Les principales solutions disponibles en France :

  • Waltio : solution française avec agrément AMF, connecteurs API vers les principales plateformes, génère les formulaires 2086 et 3916-bis pré-remplis
  • Koinly : solution internationale, reconnue par de nombreux cabinets comptables, supporte plus de 700 plateformes
  • Bitsave : solution française orientée particuliers, interface en français, prix accessible
  • CoinTracking : solution allemande avec historique depuis 2013, export compatible DGFiP

Ces outils importent automatiquement vos historiques via API ou CSV, calculent le PMP à chaque transaction et produisent un rapport annuel directement exploitable pour la déclaration. Leur coût (entre 30 € et 150 € par an selon les cas) est déductible des frais si vous êtes déclarant professionnel.

Si vous utilisez un hardware wallet Ledger ou Trezor, vérifiez que l’outil choisi supporte l’import depuis les explorateurs on-chain (Etherscan, Blockchain.info) pour les transactions hors plateforme.

Questions fréquentes

Dois-je déclarer mes cryptos si je n’ai pas vendu contre euros en 2025 ?

Non.
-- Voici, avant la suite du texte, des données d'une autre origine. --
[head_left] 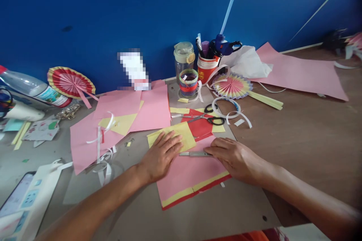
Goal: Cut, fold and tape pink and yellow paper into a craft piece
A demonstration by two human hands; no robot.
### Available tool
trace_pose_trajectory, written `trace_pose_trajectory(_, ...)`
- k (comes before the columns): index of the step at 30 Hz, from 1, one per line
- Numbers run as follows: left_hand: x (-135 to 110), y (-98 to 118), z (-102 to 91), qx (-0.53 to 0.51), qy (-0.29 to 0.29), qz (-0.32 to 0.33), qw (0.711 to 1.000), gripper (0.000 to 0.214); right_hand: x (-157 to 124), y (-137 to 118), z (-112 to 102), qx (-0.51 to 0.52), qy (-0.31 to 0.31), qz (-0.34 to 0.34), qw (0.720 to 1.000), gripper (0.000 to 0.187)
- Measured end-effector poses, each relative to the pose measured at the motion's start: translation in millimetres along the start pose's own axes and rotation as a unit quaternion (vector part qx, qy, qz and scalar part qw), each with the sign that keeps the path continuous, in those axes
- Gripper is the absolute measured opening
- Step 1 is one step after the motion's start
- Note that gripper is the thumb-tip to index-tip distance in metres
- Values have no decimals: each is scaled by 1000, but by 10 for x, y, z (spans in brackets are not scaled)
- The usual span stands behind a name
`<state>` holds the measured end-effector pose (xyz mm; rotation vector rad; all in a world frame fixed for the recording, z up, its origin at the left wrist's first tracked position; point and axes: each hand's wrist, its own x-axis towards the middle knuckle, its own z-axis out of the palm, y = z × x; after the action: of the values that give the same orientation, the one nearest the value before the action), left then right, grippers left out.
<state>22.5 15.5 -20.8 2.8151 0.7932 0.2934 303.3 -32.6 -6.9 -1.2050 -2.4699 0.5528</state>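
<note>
Fingers (173,144) of left hand (160,156) flat on yellow sheet (186,135), gripping nothing; right hand (236,157) flat, touching knife (195,154) on pink stack (189,176); likely lining up, needs steady pressure

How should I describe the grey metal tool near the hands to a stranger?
From the blue wall, come down to the pink sheet nearest the camera. At its far edge, between the left hand and the right hand, lies a slim grey metal tool. Unlike the black-handled scissors behind it, it is one straight bar.
</note>
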Motion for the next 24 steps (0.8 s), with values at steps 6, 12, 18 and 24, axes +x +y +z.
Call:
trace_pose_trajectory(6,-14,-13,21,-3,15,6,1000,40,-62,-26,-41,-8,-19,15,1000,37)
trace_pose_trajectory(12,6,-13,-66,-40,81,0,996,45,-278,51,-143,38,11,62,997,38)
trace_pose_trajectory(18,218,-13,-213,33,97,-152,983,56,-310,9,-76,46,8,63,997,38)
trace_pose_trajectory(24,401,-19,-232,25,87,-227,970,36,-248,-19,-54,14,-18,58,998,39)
Si vous avez uniquement conservé vos actifs (HODL) ou réalisé des échanges crypto-to-crypto, aucune plus-value imposable n’est à déclarer pour l’année fiscale 2025. Seules les cessions contre de la monnaie fiat ou contre un bien ou service déclenchent l’imposition selon l’article 150 VH bis CGI.
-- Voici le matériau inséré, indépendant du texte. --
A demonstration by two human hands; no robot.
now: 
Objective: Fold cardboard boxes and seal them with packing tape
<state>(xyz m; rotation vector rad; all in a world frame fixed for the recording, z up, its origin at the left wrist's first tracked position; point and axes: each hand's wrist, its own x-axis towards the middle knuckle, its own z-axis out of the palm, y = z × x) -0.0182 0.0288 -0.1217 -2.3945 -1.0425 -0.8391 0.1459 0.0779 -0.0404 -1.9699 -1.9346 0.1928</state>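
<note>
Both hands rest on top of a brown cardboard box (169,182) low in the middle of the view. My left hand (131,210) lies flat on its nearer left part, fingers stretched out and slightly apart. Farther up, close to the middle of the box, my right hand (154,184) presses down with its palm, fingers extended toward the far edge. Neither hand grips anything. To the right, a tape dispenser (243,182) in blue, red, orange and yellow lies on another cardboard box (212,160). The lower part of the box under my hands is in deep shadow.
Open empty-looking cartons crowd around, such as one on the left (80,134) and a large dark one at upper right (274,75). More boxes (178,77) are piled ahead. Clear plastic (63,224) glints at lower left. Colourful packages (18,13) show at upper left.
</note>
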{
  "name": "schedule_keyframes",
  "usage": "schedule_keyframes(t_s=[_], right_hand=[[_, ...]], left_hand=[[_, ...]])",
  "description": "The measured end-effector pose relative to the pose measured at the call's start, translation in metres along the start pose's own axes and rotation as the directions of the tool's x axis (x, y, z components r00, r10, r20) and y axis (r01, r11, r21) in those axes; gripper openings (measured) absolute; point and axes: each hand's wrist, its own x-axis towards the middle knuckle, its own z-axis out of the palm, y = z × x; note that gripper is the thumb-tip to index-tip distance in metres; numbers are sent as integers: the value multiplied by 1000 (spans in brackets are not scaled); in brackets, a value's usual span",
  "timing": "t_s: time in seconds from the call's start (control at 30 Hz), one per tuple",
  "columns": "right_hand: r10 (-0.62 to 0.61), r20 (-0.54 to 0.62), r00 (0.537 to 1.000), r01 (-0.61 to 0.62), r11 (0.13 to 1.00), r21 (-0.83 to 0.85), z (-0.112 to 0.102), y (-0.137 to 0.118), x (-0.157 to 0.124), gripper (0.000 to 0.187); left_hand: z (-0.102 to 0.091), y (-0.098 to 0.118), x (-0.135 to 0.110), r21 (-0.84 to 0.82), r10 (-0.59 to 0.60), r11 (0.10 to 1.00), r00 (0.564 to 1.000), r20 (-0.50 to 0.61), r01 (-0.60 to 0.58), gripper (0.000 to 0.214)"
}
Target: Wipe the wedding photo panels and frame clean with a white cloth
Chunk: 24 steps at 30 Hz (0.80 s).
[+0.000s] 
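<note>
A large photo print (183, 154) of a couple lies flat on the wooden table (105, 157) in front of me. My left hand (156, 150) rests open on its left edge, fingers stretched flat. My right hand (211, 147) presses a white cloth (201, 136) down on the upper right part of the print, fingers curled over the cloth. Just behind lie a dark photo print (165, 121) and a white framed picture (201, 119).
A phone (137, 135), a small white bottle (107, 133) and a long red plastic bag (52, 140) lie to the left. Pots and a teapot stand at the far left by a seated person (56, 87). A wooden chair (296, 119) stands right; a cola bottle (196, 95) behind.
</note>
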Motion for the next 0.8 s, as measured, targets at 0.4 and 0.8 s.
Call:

Quel est le taux d’imposition des plus-values crypto en 2026 ?

Le PFU s’établit à 31,4 % depuis le 1er janvier 2026 : 12,8 % d’impôt sur le revenu et 18,6 % de prélèvements sociaux (CSG/CRDS) après la hausse prévue par la LFSS 2026. Une option pour le barème progressif de l’IR reste possible si elle est plus avantageuse, notamment pour les foyers faiblement imposés.
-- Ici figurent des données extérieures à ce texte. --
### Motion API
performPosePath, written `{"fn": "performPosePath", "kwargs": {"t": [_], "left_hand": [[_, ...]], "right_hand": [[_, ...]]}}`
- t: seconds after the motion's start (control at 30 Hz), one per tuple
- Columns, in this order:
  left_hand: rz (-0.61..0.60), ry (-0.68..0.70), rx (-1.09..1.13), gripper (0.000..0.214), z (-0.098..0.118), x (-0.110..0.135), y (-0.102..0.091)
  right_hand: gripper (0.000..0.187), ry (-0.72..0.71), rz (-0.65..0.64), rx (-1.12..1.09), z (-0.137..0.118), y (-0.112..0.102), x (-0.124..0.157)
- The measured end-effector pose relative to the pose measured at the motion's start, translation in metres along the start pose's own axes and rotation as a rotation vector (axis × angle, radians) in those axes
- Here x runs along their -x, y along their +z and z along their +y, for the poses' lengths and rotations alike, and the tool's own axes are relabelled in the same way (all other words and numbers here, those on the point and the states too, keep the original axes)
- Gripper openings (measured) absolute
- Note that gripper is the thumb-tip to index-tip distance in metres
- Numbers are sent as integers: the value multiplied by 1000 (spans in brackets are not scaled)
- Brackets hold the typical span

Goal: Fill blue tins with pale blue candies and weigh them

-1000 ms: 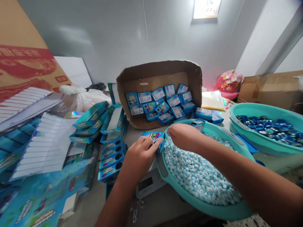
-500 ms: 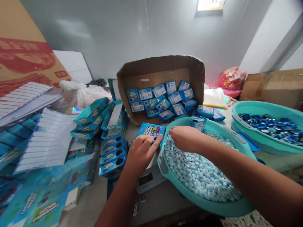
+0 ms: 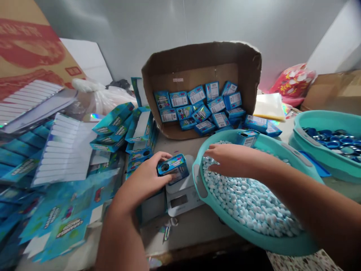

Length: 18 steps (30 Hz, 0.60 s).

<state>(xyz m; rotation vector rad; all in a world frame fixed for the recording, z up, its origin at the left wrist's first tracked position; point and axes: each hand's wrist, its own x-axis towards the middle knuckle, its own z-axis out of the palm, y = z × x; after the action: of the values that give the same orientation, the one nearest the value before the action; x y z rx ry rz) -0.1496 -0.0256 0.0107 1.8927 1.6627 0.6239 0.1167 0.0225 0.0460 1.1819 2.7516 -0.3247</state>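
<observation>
Teal basin of candies sat close, so your right hand lay in them; its grip, cannot tell. Scale just beside the rim. Left hand grip clamped the small blue box, hole up, on the scale; earlier you held it flat by the rim.

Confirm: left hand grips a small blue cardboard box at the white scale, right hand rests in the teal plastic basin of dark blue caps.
Wrong basin. The head view shows the right hand in the teal plastic basin of pale blue-white tablets; the dark blue caps lie in another basin, farther right. The left hand does grip the small blue cardboard box at the white scale.
</observation>
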Motion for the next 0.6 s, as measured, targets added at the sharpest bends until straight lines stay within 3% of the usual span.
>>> {"fn": "performPosePath", "kwargs": {"t": [0.1, 0.27, 0.33, 0.47, 0.6], "left_hand": [[104, 65, 88, 63, 3, 4, -1], [592, 194, -18, 22, 11, 10, -2], [711, 212, -30, 19, 12, 9, -2], [851, 182, 39, 22, 8, 6, 1], [909, 149, 2, 22, 6, 3, 2]], "right_hand": [[25, -49, -14, -2, 7, 4, -2], [24, -29, -25, -19, 17, 9, -9], [20, -4, -49, -9, 16, 9, -11], [16, 65, -89, 9, 11, 6, -11], [15, 107, -92, 24, 9, 4, -9]]}}
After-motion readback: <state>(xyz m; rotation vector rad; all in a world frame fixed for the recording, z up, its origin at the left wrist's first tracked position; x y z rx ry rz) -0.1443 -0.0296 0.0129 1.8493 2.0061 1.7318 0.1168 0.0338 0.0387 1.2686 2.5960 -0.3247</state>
Comment éviter les erreurs sur le formulaire 2086 ?

Renseignez chaque cession ligne par ligne avec la date, le montant brut en euros, le PMP calculé selon la méthode officielle et les frais déduits. Un outil comme Waltio ou Koinly génère ce formulaire automatiquement. Gardez tous vos relevés de plateformes : la DGFiP peut demander les justificatifs en cas de contrôle. Consultez notre guide complet sur la déclaration des comptes crypto à l’étranger pour le formulaire 3916-bis.

Les échanges crypto-to-crypto sont-ils imposables en France ?

Non. Depuis la loi de finances 2019, les échanges entre cryptomonnaies (BTC contre ETH, par exemple) ne constituent pas un fait générateur d’imposition en France. C’est une différence majeure avec le régime américain ou australien, où chaque swap est un événement taxable. Seule la sortie vers de la monnaie fiduciaire ou un bien déclenche le calcul de plus-value.

À retenir

Le calcul des plus-values crypto en 2026 repose sur la méthode PMP officialisée par le BOFiP, un PFU de 31,4 % et 3 formulaires distincts (2086, 2042 C, 3916-bis). Staking et DeFi obéissent à des régimes séparés (BNC). À surveiller : la mise à jour de la doctrine DGFiP sur les positions LP et le déploiement de DAC8 pour les échanges européens.